§ EXERCISE INSTRUCTIONS:
In the material below, the required lines run from the one containing "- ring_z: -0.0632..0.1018" through the one containing "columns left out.". Copy those lines exactly, ends included, and nothing else.

§ RECORDS SHOWN:

━━━

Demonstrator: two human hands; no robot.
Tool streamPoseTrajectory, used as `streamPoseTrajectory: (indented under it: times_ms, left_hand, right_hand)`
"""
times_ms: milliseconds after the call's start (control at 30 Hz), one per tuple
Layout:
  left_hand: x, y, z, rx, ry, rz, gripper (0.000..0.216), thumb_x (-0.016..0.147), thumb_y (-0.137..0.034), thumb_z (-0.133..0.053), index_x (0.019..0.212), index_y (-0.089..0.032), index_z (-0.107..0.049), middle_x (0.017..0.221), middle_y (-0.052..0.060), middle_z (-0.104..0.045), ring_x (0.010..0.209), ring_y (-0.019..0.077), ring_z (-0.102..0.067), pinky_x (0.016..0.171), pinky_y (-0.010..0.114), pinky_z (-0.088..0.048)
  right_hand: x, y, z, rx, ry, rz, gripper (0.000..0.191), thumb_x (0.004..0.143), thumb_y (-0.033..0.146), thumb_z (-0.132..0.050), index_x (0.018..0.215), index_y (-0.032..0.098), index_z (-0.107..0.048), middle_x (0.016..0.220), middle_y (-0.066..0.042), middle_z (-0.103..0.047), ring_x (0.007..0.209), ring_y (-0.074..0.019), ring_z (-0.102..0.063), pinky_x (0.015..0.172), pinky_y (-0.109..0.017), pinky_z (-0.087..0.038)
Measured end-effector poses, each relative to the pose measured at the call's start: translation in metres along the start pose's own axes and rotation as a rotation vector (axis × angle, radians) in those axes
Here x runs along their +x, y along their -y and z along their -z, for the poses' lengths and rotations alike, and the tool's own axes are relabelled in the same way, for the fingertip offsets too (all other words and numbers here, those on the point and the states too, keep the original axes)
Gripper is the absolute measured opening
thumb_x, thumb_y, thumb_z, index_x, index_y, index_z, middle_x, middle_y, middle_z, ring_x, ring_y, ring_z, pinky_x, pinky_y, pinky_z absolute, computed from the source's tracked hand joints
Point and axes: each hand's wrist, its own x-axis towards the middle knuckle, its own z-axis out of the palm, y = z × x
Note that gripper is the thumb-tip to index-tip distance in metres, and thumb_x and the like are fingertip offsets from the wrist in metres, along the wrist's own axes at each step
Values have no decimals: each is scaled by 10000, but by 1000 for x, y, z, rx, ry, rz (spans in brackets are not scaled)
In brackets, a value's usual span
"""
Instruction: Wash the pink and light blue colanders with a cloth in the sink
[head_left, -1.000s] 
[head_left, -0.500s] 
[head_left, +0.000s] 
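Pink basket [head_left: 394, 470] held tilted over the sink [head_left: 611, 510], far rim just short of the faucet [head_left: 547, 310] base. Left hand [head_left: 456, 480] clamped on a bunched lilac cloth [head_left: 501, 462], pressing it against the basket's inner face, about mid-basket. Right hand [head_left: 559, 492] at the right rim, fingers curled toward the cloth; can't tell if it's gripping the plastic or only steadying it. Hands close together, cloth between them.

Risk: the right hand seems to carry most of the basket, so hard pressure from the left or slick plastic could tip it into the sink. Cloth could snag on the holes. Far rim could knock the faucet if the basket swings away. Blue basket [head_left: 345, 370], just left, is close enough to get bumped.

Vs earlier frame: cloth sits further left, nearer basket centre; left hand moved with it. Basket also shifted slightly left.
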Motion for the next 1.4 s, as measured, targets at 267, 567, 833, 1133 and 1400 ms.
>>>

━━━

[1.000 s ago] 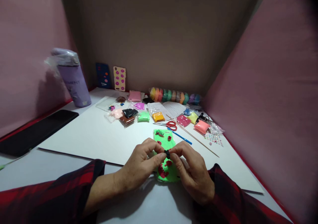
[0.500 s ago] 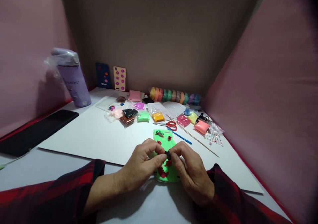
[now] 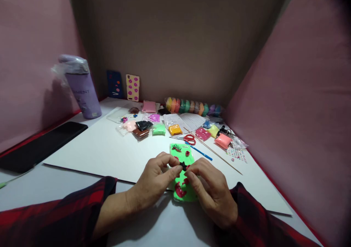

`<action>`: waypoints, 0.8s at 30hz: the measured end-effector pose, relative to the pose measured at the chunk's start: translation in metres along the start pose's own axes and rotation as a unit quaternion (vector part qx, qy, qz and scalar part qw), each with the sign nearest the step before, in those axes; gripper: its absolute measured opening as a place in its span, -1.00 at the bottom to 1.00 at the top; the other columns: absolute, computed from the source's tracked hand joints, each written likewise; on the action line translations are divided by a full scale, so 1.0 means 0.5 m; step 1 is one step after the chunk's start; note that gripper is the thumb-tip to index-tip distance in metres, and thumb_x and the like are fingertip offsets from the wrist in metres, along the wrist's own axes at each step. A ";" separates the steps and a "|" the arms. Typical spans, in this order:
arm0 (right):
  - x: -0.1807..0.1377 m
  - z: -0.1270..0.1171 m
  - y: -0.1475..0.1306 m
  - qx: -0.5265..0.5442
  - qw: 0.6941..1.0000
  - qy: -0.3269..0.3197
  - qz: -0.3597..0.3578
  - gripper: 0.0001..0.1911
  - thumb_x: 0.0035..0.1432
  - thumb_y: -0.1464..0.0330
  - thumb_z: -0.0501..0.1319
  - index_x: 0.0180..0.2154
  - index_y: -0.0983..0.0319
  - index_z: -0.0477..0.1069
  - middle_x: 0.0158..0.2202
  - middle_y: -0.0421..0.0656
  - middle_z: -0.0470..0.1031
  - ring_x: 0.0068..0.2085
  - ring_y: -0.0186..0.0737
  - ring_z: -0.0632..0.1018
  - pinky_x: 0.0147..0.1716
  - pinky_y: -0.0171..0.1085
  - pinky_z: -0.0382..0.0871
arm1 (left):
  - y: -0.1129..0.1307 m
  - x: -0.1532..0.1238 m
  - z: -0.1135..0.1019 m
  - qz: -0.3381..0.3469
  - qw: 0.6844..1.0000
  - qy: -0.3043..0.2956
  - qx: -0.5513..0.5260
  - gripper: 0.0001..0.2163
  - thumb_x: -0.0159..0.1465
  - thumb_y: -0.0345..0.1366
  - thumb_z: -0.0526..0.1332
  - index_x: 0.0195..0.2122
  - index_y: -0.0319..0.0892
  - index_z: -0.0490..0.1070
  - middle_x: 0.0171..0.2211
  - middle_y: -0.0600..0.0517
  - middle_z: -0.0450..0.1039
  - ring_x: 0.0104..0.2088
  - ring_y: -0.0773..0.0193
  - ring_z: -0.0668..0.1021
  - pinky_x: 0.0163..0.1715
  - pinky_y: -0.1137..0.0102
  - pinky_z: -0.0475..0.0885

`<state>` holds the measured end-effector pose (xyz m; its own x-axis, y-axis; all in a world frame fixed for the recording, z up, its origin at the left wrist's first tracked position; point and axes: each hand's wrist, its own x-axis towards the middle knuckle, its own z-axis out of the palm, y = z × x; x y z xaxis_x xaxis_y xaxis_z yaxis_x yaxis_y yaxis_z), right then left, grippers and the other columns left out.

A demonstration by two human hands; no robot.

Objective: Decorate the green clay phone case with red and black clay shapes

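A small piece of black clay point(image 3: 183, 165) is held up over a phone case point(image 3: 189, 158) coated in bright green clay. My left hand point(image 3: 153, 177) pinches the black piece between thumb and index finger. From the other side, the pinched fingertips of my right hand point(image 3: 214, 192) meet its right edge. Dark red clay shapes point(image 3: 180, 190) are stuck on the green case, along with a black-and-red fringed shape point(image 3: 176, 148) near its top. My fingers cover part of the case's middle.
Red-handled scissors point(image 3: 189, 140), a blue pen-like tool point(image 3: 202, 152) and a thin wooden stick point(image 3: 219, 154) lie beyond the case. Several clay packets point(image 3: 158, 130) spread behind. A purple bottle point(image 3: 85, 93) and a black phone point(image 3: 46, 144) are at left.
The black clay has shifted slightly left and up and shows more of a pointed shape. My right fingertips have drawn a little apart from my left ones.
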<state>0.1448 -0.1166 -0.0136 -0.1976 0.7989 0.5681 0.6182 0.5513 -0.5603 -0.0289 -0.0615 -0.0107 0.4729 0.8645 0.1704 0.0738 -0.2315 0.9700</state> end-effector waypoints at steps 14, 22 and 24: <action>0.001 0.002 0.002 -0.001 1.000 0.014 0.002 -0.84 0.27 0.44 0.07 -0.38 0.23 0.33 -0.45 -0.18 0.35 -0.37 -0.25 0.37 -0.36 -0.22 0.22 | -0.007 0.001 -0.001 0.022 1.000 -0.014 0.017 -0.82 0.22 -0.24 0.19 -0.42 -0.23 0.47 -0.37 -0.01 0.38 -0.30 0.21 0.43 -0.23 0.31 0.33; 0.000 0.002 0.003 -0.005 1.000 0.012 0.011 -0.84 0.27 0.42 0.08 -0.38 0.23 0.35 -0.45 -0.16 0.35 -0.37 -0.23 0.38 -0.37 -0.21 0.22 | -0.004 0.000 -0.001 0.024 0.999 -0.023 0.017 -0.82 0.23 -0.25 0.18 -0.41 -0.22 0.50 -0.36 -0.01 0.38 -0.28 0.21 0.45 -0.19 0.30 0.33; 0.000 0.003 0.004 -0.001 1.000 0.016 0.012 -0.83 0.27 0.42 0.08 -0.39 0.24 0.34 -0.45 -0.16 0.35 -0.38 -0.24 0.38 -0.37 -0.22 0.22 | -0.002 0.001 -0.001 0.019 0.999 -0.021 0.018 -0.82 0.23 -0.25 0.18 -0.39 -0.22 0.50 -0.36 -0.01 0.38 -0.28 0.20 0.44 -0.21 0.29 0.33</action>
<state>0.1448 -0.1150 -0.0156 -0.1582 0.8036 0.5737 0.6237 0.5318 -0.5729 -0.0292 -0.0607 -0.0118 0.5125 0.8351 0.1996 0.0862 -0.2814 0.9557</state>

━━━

§ WRITTEN SOLUTION:
  - ring_z: -0.0632..0.1018
  - pinky_x: 0.0147..0.1716
  - pinky_y: -0.0171..0.1085
  - pinky_z: -0.0382..0.0871
arm1 (left):
  - y: -0.1129..0.1307 m
  - x: -0.1532..0.1238 m
  - z: -0.1135..0.1019 m
  - qz: -0.3381..0.3469
  - qw: 0.6844..1.0000
  - qy: -0.3043..0.2956
  - qx: -0.5513..0.5260
  - gripper: 0.0001..0.2163
  - thumb_x: -0.0159..0.1465
  - thumb_y: -0.0345..0.1366
  - thumb_z: -0.0526..0.1332
  - index_x: 0.0195..0.2122
  - index_y: -0.0319..0.0892
  - index_z: -0.0490..0.1070
  - middle_x: 0.0171..0.2211
  - middle_y: -0.0600..0.0517
  - middle_z: -0.0450..0.1039
  - ring_x: 0.0104..0.2088
  - ring_y: -0.0773..0.0193
  - ring_z: -0.0668..0.1021
  - pinky_x: 0.0163..0.1715
  - pinky_y: -0.1137..0.0102
  - pinky_z: -0.0475..0.0885

`<state>` holds the measured end-effector pose (xyz m; its own x-axis, y-axis; all in a world frame fixed for the recording, z up, its origin at the left wrist's first tracked position; point and axes: each hand's wrist, its own x-axis towards the middle knuckle, its own z-axis out of the palm, y = z × x; x y z xaxis_x xaxis_y xaxis_z yaxis_x yaxis_y yaxis_z), right then left, grippers and the other columns left out.

This output is complete, so the exercise is closed.